Ранее мы уже очерчивали контуры подобного исходного подчинения, полагая, что далее оно выступит предметом самостоятельного рассмотрения; здесь заметим только то, что речь, разумеется, не идет о неком особенном "всматривании" в окружение, в процессе которого взгляд наших далеких предков мистически обостряется; речь идет прежде всего об особенном – совместном – ритуальном действии, выступающем "порталом переноса" в особый мир (верхний, нижний), и наделяющий участников ритуала особой "силой", след воздействия которой позволяет им по новому ориентироваться и в мире профанном, иначе земном (сакральность архаичного пафоса родственна ярости; но именно различение их, "инстинктоподобного" аффекта – ярости, с одной стороны, и "божественного безумия" пафоса, с другой, и представляет актуальнейшую проблему теории эмоций; подобное различение вплоть до настоящего времени не произведено).
Наши далекие предки видели "иной мир", иначе, видели мир по-иному, не потому, что усваивали некую совокупность правил и знаний; они (в особенном состоянии) видели мир как волки или вороны и потому только в качестве таковых могли быть опознаны.
Наш – человеческий – мир, наследует именно такому, перверсивному, восприятию.
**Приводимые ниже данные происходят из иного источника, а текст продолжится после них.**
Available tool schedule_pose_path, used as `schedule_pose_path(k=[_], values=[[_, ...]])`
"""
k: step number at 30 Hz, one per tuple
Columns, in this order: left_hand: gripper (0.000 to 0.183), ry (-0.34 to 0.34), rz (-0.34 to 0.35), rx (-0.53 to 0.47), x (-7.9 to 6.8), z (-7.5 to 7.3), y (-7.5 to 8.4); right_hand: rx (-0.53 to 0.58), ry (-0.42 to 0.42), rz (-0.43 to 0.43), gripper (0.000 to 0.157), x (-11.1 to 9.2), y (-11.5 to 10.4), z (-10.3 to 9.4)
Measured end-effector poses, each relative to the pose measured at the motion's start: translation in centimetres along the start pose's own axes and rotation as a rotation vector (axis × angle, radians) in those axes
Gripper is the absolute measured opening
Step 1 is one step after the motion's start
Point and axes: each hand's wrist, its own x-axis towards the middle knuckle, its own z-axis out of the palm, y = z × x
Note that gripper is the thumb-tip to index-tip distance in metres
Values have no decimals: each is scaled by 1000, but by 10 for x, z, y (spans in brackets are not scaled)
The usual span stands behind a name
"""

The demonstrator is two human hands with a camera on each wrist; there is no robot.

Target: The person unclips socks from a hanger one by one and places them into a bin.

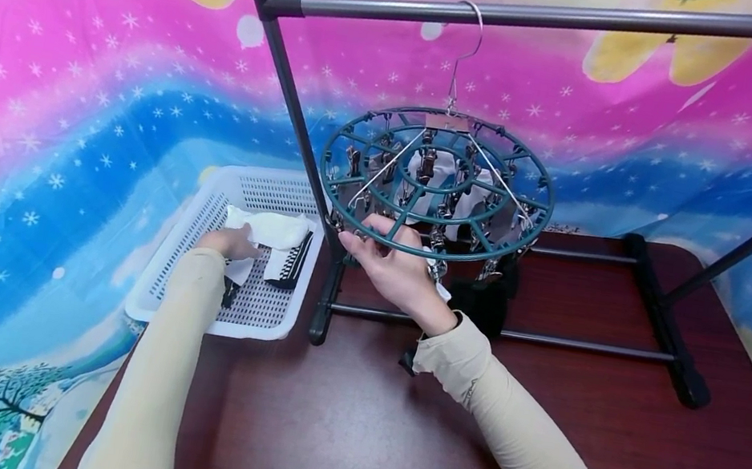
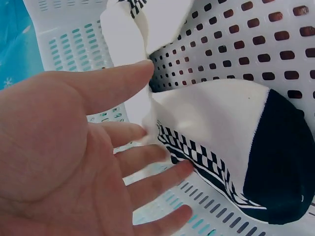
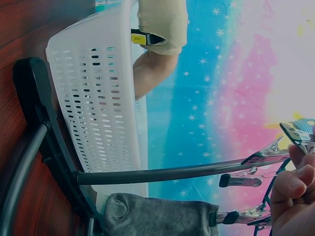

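My left hand (image 1: 229, 242) reaches into a white slotted basket (image 1: 158, 275) among socks. In the left wrist view its thumb and fingers are spread, their tips at a white sock (image 2: 211, 108) with a checkered band and black toe. Another white sock (image 1: 274, 230) lies at the basket's far side. My right hand (image 1: 400, 270) is raised to the front left rim of a round green clip hanger (image 1: 545, 211). There its thumb and fingers pinch a metal clip (image 3: 299, 136). A grey sock (image 3: 157, 216) hangs from a clip nearby.
The hanger's hook (image 1: 479, 35) hangs on the bar (image 1: 395, 6) of a dark rack, whose left post (image 1: 294, 101) stands beside the basket. Dark items (image 1: 478, 302) hang below the hanger, above the reddish-brown table (image 1: 333, 423). A patterned cloth (image 1: 69, 140) covers the wall behind.
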Motion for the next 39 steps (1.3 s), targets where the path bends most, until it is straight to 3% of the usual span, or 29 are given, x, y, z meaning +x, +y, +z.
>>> schedule_pose_path(k=[9,21,26,29,31,34,36,39], values=[[68,27,35,103,4,3,-1,-4,-5,9,25,-1,1,0],[66,33,90,219,-2,-2,-2,64,-33,87,29,-3,-1,3],[67,45,125,221,-7,-8,-3,61,-70,260,24,-10,-15,3],[67,49,165,210,-12,-11,-1,-58,-139,323,45,-19,-30,2],[66,63,194,210,-15,-13,0,-155,-182,285,63,-27,-41,1],[66,94,242,202,-21,-14,0,-286,-210,193,74,-41,-60,-3],[66,124,276,189,-26,-15,1,-347,-196,110,68,-51,-74,-9],[64,172,336,168,-37,-17,3,-408,-100,-78,49,-59,-89,-25]])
И именно становление эмоций (разумеется, "высших") обусловило как общий ход истории (эволюцию человечества), так и постепенное вызревание в ее недрах условий для деятельности, основанной "сознанием", в свою очередь, основанным возростающей само-стоятельностью человека – иначе, его индивидуализацией (все это подробно рассмотрено в предыдущих статьях; в них же показано, что причиной помянутых изменений послужило изменение предмета человеческой деятельности; таковым выступила иная общность, или общность иного, реальный нагуализм тотемических общностей, [6]).
Именно в силу тех же обстоятельств понять эмоции, основываясь исключительно на феноменологии современной эмоциональной сферы, невозможно (привычные эмоции сопровождают рациональную в сущности своей и в строе деятельность, прежние страсти ее предопределяли; современные эмоции преимущественно индивидуальны и определяют индивидуальность; прежние переживания прежде всего общи, эмпатичны, сакральны).
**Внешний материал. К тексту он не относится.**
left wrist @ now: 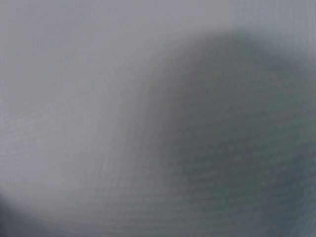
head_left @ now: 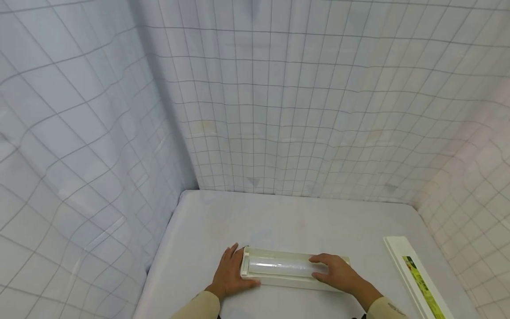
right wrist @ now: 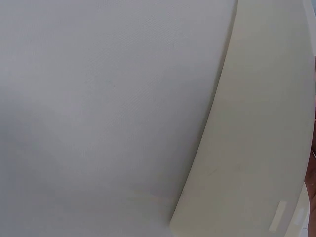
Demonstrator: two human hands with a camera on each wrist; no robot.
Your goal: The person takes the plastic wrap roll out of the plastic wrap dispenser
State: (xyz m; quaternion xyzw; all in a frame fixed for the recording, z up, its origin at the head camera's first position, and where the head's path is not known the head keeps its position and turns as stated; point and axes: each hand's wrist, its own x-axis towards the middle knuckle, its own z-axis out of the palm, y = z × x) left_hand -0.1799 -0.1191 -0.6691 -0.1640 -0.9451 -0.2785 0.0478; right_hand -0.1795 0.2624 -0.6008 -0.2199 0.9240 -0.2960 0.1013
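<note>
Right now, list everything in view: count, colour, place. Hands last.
long box: 1, off-white, on the table between the hands, open on top
clear roll: 1, transparent, lying lengthwise inside the box
long flat piece: 1, white, on the table at far right, apart from the box
label: 1, mostly yellow-green, on the flat piece
table: 1, white top, under everything
gridded sheeting: panel count unclear, white with grey lines, left, back and right
sleeves: 2, beige, bottom edge
left hand: 1, at the box's left end
right hand: 1, over the roll, toward the box's right end
</note>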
Эмоциональная сфера человека прошла длительный путь эволюции, связанной с развитием сферы магико-религиозного отношения к миру, со становлением сакрального, с первых своих и достаточно робких шагов противопоставленного иному миро-ощущению, обыденному или профанному, определяющему как способы миро-ориентации (отношения во времена мира), так и социальный строй общности.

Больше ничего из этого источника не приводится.